• YOUR GOAL
Set down, please, exactly the lines below that run from the line with "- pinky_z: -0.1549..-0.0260" to the line with "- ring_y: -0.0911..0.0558", both lines included.

• DATA SHOWN
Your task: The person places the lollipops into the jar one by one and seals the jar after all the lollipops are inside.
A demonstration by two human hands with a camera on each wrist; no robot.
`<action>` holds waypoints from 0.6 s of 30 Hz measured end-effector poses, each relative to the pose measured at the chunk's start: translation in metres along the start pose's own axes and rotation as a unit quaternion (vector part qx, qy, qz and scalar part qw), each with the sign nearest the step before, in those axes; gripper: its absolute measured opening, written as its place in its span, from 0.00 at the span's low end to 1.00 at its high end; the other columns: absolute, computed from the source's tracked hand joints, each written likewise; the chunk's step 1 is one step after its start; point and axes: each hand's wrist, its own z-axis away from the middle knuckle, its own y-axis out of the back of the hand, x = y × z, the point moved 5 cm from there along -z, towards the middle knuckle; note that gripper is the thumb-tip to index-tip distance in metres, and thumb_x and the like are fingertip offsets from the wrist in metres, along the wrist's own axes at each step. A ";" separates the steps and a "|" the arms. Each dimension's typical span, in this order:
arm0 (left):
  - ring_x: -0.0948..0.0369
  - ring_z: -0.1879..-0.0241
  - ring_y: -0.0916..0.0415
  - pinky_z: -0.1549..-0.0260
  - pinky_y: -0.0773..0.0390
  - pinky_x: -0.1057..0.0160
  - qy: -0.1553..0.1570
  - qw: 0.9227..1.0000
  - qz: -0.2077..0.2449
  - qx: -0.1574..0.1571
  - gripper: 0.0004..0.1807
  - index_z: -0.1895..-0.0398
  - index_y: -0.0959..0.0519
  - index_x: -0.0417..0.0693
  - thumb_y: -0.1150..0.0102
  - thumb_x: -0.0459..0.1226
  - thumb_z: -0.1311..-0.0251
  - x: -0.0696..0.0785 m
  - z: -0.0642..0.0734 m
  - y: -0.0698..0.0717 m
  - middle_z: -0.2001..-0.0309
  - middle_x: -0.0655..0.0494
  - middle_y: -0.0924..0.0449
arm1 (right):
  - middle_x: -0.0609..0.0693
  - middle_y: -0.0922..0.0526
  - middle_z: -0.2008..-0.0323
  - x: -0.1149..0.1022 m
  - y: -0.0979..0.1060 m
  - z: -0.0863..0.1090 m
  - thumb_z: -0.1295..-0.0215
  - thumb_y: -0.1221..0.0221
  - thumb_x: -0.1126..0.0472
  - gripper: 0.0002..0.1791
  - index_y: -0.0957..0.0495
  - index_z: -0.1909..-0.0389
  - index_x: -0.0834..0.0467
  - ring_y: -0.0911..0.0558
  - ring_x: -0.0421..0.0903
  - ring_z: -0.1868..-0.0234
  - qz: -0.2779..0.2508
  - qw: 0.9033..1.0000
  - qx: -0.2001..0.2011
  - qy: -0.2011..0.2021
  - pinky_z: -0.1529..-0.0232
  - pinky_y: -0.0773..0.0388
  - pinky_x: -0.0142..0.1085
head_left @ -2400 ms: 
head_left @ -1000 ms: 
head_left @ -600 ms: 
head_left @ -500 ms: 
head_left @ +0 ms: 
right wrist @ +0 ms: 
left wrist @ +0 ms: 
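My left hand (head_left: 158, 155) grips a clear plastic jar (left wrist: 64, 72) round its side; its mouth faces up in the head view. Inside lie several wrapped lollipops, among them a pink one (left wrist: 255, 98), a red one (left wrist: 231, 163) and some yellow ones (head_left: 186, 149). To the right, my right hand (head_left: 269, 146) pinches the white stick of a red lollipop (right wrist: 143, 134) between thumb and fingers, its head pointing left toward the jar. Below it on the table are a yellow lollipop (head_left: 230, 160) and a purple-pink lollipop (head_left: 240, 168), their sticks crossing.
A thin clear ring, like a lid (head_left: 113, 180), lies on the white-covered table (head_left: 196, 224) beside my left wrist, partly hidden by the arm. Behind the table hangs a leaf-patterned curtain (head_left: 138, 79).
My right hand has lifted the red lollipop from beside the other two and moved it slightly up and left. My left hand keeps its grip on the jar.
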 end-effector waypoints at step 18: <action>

• RESPONSE FOR THIS EXERCISE
  - pinky_z: -0.1549..-0.0260
  - pinky_y: -0.0773..0.0390
  - pinky_x: -0.1057..0.0160
  - qy: -0.1553..0.1570
  - qw: 0.9227..1.0000
  - qz: -0.2077..0.2449
  - qx: -0.1574..0.1571
  - gripper: 0.0004..0.1807
  - index_z: -0.1895..-0.0398
  - index_y: -0.0959..0.0519
  - index_x: -0.0417..0.0693
  - thumb_y: -0.1150..0.0102
  - thumb_x: -0.0459..0.1226
  - thumb_z: -0.1311..-0.0251
  - x: -0.0696..0.0785 m
  - z: -0.0642..0.0734 m
  - y: -0.0698..0.0717 m
  - middle_z: -0.2001..-0.0309
  - middle_x: -0.0655..0.0494
  - middle_y: -0.0924..0.0449
arm1 (right):
  - middle_x: -0.0609..0.0693
  - middle_y: -0.0922..0.0526
  - middle_z: -0.2008..-0.0323
  - x: -0.1149..0.1022 m
  - y: -0.0979..0.1060 m
  - z: -0.0863..0.1090 m
  - thumb_z: -0.1295..-0.0215
  - thumb_y: -0.1221..0.0221
  - thumb_x: -0.1126..0.0472
  - gripper: 0.0002..0.1791
  - index_y: -0.0957..0.0495
  - index_z: -0.1909..-0.0389
  - index_x: -0.0834..0.0467
  - ring_y: -0.0911..0.0558

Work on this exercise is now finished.